Not long earlier, Mr. Pearson had come up with a compromise proposal which Mr. Childs indicates deserved more consideration than it had received, that having been to establish in the U.N. a clearing house to which each nation would submit plans and policies in the field of international assistance, that in that body, the plans and policies could then be examined, made public and coordinated, with any suspicion that they were being used for political purposes made susceptible of challenge and exposure as either true or false. Mr. Pearson had said that the procedure would have the advantage of letting the world know what was being done and by whom, separating the propaganda chaff from the wheat and exposing the motives of any nation which refused to cooperate with the U.N. in that way.

Mr. Childs finds that even members of Congress who were adamantly opposed to turning American aid over to the U.N. could scarcely object to such a procedure. A complaint in the U.S. had been that its aid programs of great scope and generosity were obscured by the cheap and easy gestures of the Soviets, and an official U.N. appraisal would demonstrate to the world on which side the balance lay. They were constructive ideas of which the West stood urgently in need, if there was to be more than merely a reaction to Communist action. "The same old record played over again on foreign aid and on NATO will not do."

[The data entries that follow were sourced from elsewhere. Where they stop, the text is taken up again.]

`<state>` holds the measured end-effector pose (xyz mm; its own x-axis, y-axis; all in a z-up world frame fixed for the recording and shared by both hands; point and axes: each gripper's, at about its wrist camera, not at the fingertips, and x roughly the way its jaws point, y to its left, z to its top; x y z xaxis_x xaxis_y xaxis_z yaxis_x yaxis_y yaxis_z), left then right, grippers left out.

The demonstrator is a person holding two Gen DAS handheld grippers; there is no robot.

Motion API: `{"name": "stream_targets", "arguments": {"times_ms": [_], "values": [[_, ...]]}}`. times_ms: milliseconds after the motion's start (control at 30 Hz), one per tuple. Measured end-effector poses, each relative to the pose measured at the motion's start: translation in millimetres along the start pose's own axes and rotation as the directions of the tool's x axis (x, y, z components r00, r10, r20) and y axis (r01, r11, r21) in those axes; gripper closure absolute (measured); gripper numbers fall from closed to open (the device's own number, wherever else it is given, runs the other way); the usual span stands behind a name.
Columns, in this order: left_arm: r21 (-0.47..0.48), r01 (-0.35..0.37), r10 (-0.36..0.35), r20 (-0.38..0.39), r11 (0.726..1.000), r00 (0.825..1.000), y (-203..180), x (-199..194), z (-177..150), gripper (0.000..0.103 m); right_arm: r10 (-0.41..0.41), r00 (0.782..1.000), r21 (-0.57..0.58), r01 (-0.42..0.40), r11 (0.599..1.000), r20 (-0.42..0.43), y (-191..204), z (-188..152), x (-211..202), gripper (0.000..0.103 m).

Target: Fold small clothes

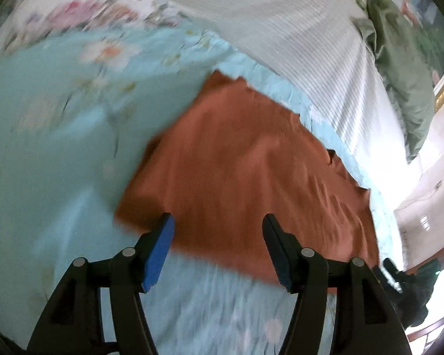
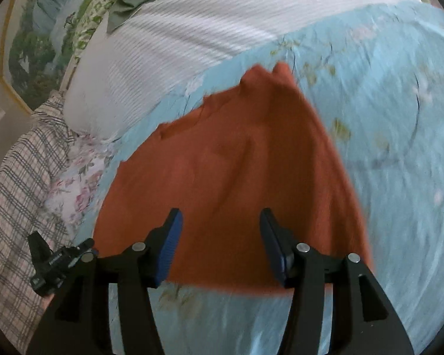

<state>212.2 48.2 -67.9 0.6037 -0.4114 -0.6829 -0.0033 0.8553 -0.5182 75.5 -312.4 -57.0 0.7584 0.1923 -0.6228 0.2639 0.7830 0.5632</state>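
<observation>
Left gripper (image 1: 217, 222) spread above orange garment (image 1: 245, 171); right gripper (image 2: 220, 219) spread; plaid cloth (image 2: 20, 177) right view only.

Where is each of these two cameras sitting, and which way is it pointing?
Left wrist view: sits on the left gripper, looking along its open blue-padded fingers at the orange garment on the blue floral bedsheet; the right gripper shows at the right edge.
Right wrist view: sits on the right gripper, fingers open, facing the same garment; the left gripper shows at the left edge.
Both share the garment, the sheet and the white ribbed blanket.
</observation>
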Motion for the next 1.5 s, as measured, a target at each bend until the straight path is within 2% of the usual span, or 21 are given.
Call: {"name": "stream_targets", "arguments": {"times_ms": [200, 367, 667, 733, 767, 800, 833, 867, 933, 1000, 1100, 1167, 1233, 1267, 1300, 1333, 1367, 1433, 1500], "values": [[-0.066, 0.039, -0.041, -0.024, 0.997, 0.999, 14.2, -4.7, -27.5, 0.039, 0.018, 0.999, -0.011, -0.019, 1.000, -0.042, 10.8, -17.5, 1.5, 0.046], [-0.128, 0.074, -0.075, 0.001, 0.989, 0.997, 19.7, -0.5, -28.7, 0.029, 0.037, 0.999, -0.023, -0.038, 0.999, -0.039, 20.2, -25.9, -4.5, 0.042], [-0.195, 0.023, -0.014, 0.051, 0.981, 0.999, 23.5, 39.7, 19.7, 0.029, 0.056, 0.998, -0.028, -0.057, 0.998, -0.041, 24.3, -27.0, -6.1, 0.042], [-0.192, 0.000, 0.013, 0.066, 0.981, 0.998, 22.9, 46.9, 30.6, 0.032, 0.064, 0.997, -0.025, -0.065, 0.998, -0.038, 24.1, -24.9, -6.8, 0.042], [-0.188, -0.018, 0.032, 0.071, 0.982, 0.997, 21.4, 50.3, 36.0, 0.042, 0.068, 0.997, -0.023, -0.069, 0.997, -0.038, 23.2, -22.8, -6.7, 0.042], [-0.185, -0.028, 0.042, 0.068, 0.982, 0.997, 19.9, 53.1, 40.2, 0.066, 0.068, 0.997, -0.020, -0.069, 0.997, -0.037, 22.6, -21.1, -6.8, 0.042], [-0.181, -0.017, 0.028, 0.058, 0.983, 0.998, 18.2, 55.7, 44.1, 0.080, 0.071, 0.997, -0.018, -0.072, 0.997, -0.036, 21.8, -18.9, -7.3, 0.042], [-0.180, 0.019, -0.011, 0.050, 0.983, 0.999, 15.4, 56.8, 47.3, 0.087, 0.077, 0.996, -0.019, -0.078, 0.997, -0.034, 20.8, -16.5, -8.0, 0.042], [-0.146, 0.011, -0.001, 0.072, 0.989, 0.997, 3.6, 49.6, 48.6, 0.088, 0.087, 0.996, -0.022, -0.088, 0.996, -0.029, 18.4, -10.1, -9.9, 0.042], [-0.037, 0.009, -0.005, 0.108, 0.999, 0.994, -25.7, 37.0, 47.2, 0.089, 0.108, 0.994, -0.013, -0.108, 0.994, -0.024, 13.8, -1.4, -12.0, 0.042], [0.091, 0.042, -0.053, 0.124, 0.995, 0.991, -70.9, 26.9, 42.1, 0.089, 0.115, 0.993, -0.002, -0.115, 0.993, -0.025, 5.8, 11.7, -12.6, 0.042], [0.206, 0.043, -0.068, 0.114, 0.978, 0.991, -109.8, 27.5, 31.5, 0.089, 0.139, 0.990, 0.017, -0.138, 0.990, -0.032, -0.2, 21.6, -12.3, 0.042], [0.322, 0.030, -0.066, 0.101, 0.946, 0.993, -143.1, 33.0, 14.4, 0.089, 0.170, 0.985, 0.033, -0.169, 0.985, -0.036, -4.7, 32.5, -11.6, 0.042], [0.388, 0.007, -0.050, 0.100, 0.922, 0.994, -161.4, 39.7, 3.0, 0.089, 0.181, 0.983, 0.038, -0.180, 0.983, -0.041, -6.2, 37.7, -10.5, 0.042], [0.462, -0.038, -0.012, 0.104, 0.886, 0.994, -180.0, 49.2, -11.9, 0.089, 0.187, 0.981, 0.043, -0.185, 0.982, -0.052, -7.2, 43.5, -8.2, 0.042], [0.502, -0.067, 0.013, 0.109, 0.862, 0.994, -189.6, 55.0, -21.5, 0.089, 0.196, 0.978, 0.043, -0.193, 0.980, -0.069, -7.1, 50.0, -4.3, 0.042], [0.553, -0.104, 0.044, 0.120, 0.826, 0.992, -200.7, 64.8, -35.0, 0.089, 0.206, 0.975, 0.043, -0.204, 0.978, -0.079, -6.9, 53.4, -1.5, 0.042], [0.618, -0.148, 0.079, 0.138, 0.772, 0.987, -211.4, 80.2, -56.6, 0.089, 0.238, 0.965, 0.048, -0.234, 0.971, -0.112, -5.5, 62.5, 10.6, 0.042], [0.659, -0.187, 0.112, 0.155, 0.729, 0.982, -213.2, 93.4, -73.5, 0.089, 0.267, 0.951, 0.064, -0.260, 0.963, -0.158, -3.0, 69.2, 28.7, 0.042]]}}
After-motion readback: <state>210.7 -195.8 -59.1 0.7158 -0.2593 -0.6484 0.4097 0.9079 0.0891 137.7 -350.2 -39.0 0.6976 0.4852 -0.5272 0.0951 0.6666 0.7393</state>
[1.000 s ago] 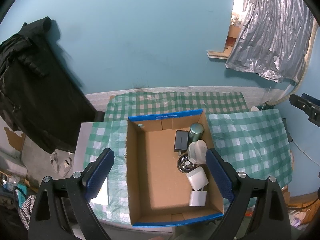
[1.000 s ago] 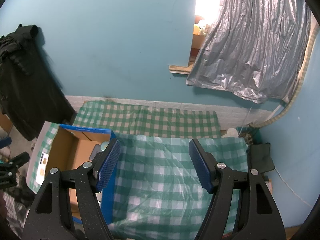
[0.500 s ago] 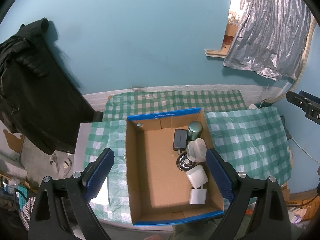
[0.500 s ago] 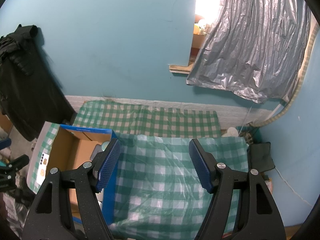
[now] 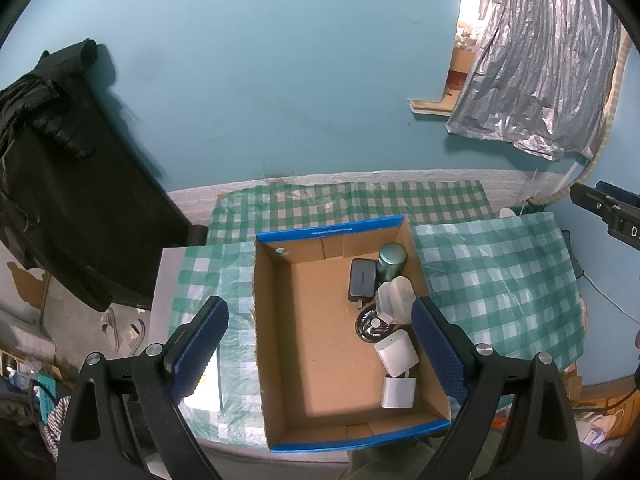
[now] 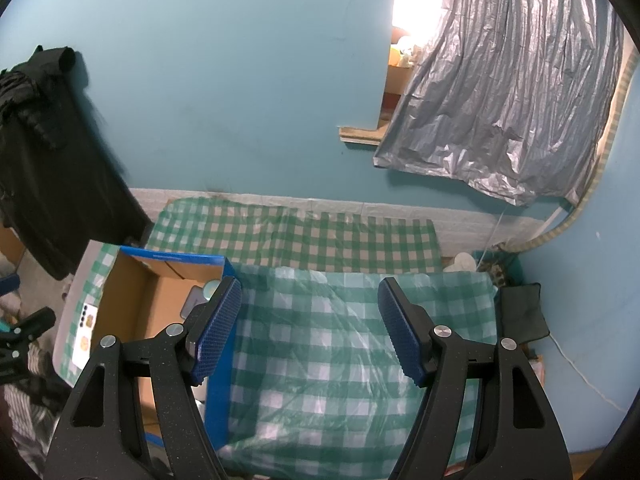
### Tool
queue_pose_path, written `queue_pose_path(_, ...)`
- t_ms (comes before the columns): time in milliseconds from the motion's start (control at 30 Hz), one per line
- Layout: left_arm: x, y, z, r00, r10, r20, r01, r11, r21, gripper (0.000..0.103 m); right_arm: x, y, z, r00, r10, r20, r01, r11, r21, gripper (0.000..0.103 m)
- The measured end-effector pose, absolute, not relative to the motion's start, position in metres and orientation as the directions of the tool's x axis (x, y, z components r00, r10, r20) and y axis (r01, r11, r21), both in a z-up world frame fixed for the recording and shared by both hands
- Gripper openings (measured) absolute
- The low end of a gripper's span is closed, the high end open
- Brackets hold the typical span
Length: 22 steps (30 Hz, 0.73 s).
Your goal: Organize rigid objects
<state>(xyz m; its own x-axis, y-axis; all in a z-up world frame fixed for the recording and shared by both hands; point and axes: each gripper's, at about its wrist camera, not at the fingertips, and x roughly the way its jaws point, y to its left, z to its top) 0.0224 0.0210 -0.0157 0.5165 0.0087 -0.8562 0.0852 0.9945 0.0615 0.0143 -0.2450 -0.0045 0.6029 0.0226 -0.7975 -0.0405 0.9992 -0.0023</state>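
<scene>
Left wrist view: your left gripper (image 5: 320, 344) hangs over the cardboard box (image 5: 340, 446), jaws spread, chargers (image 5: 396, 354) lined along its right wall; right gripper (image 6: 310, 326) spread over bare cloth (image 6: 320, 360).

A plain teal-painted wall (image 6: 240, 100) backs a table draped in green-and-white checked cloth (image 6: 340, 340). At upper right, a crinkled silver foil sheet (image 6: 512, 92) hangs across a window opening (image 6: 404, 8) where bright daylight spills in above a wooden sill (image 6: 360, 134). Black garments (image 5: 48, 152) hang at left.
</scene>
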Motion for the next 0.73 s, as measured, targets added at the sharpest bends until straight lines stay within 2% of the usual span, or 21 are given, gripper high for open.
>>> queue_pose_path(733, 0.0210, 0.0281, -0.0166, 0.513, 0.019, -0.858, 0.078, 0.995, 0.068, 0.094, 0.0120, -0.2484, -0.0107, 0.593, 0.014, -0.805, -0.029, 1.000, -0.004, 0.071)
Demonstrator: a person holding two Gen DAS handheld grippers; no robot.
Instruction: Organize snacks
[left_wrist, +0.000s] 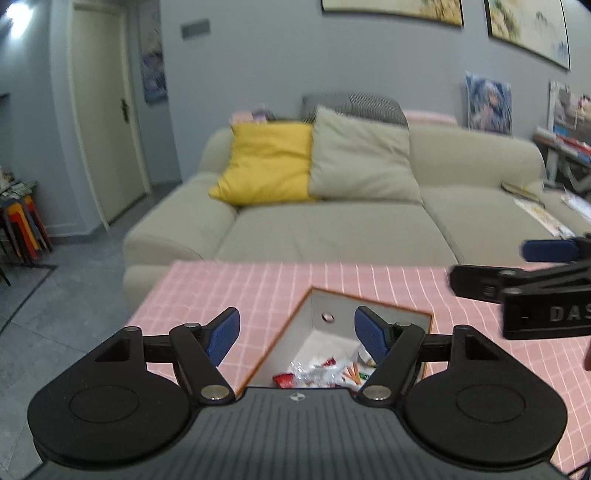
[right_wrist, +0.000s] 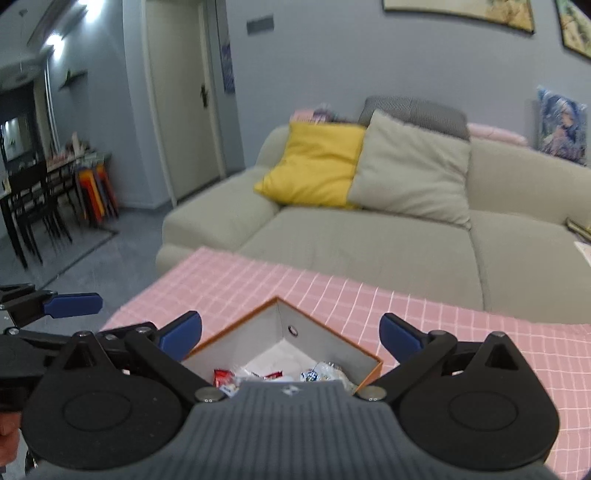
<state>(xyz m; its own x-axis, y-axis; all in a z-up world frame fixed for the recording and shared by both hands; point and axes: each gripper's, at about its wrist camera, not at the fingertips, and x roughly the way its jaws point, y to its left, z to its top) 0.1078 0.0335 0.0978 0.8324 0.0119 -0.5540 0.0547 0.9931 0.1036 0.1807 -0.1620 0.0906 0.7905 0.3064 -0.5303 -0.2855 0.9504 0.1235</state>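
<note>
— Left wrist view first: what's under the left gripper (left_wrist: 297, 336)?

— An orange-edged box (left_wrist: 369, 306) sitting on the table (left_wrist: 229, 291), which has a pink checked cloth over it. The fingers are spread wide with nothing between them, above the box's near side.

— And the snacks?

— Snacks (left_wrist: 325, 373) lie in a loose heap on the box floor: a red wrapper, some clear and white packets. They're partly hidden by the gripper body, so I can't count them.

— The other one?

— The right gripper (right_wrist: 291, 338) is spread apart and empty too, above the same box (right_wrist: 332, 336), with the snacks (right_wrist: 280, 374) showing just past its body. Each gripper shows at the edge of the other's view, so they are side by side.

— Behind them?

— A beige sofa (right_wrist: 369, 236) with a yellow cushion (right_wrist: 314, 170) beside a grey cushion (right_wrist: 410, 173).
</note>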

A letter writer from Monroe indicates that the Government directly supported, by use of tax money, the Catholic, Protestant and Jewish religions, providing chapels for the exercise of those faiths, paying the salaries of the clergymen, supplying assistance to them and providing transportation for them, as could be verified by a visit to any Army base. He suggests that in doing that, the Government followed the example set by those in the First Congress, members of which had established the Bill of Rights, who had immediately set up chaplaincies for the Army as well as the Congress. He says that nowhere in the Constitution was there provision for separation of church and state, and so finds a June 1 editorial stating that principle to be in error, asking for the newspaper to point out where separation of church and state was mentioned in the law. He says he was aware of the Supreme Court decision in the McCollum case, as well as its decision in the recent state sedition case, finding that in both instances, the Court had disregarded the facts and rendered its decisions on the basis of the personal opinions and philosophies of the Justices. He finds that had been the direct result of the "'liberals'" having captured the Supreme Court after the successful attack on the "nine old men" during the 1930's under FDR. He says that it presented a situation which had to change if the nation would survive.

The editors respond simply that separation of church and state was embodied in the First Amendment—specifically, the Establishment Clause, preventing the Government from establishing a religion, and thus, church and state must remain separate, operating on the several states via the Fourteenth Amendment.

If you can't understand it, take an elementary symbolic logic course. If A is not B, then A and B must be separate, not the same entity. It's simple.